The following section contains a few helpers to simplify ODK API access. With some more refinement, these could become a python module.



In [1]:

    
import json
import os
import requests
from requests.auth import HTTPDigestAuth
from xml.etree import ElementTree

# ---------------------------------------------------------------------------#
# ODK Aggregate API helpers
#
def xmlelem_to_dict(t):
    """Convert a potentially nested XML Element to a dict, strip namespace.

    Source: https://stackoverflow.com/a/19557036/2813717
    Credit: https://stackoverflow.com/users/489638/s29

    Note: creates some superfluous dicts and lists.
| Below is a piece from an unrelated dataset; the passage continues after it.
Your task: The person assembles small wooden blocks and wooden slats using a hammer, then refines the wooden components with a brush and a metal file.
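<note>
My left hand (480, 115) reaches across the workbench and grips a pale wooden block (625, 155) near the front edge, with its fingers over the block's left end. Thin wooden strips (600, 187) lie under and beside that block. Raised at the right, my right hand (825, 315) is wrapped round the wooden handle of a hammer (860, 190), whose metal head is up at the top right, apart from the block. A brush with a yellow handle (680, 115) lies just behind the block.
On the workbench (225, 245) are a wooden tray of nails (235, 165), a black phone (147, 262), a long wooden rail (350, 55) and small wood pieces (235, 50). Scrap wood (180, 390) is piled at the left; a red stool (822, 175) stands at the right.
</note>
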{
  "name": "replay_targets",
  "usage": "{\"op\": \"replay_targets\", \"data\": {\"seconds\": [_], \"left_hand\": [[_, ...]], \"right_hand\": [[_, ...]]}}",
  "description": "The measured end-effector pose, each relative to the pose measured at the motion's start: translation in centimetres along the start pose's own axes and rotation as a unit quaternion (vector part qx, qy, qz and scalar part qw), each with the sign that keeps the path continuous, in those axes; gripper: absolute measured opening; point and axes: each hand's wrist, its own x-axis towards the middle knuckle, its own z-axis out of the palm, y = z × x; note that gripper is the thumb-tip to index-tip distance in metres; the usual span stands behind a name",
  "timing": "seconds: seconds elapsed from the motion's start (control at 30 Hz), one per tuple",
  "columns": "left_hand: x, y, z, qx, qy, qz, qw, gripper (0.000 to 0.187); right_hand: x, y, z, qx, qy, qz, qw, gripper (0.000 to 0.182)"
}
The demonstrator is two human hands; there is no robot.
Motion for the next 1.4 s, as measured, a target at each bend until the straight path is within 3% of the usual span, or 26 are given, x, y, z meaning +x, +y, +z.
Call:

Needs more work to produce
    a more simplified output.
    """
    return {t.tag.split("}")[-1]: map(xmlelem_to_dict, list(t)) or t.text}


def odka_forms(url=os.environ['ODKA_URL'],
               un=os.environ['ODKA_UN'],
               pw=os.environ['ODKA_PW']):
    """Return an OpenRosa xformsList XML response as list of dicts.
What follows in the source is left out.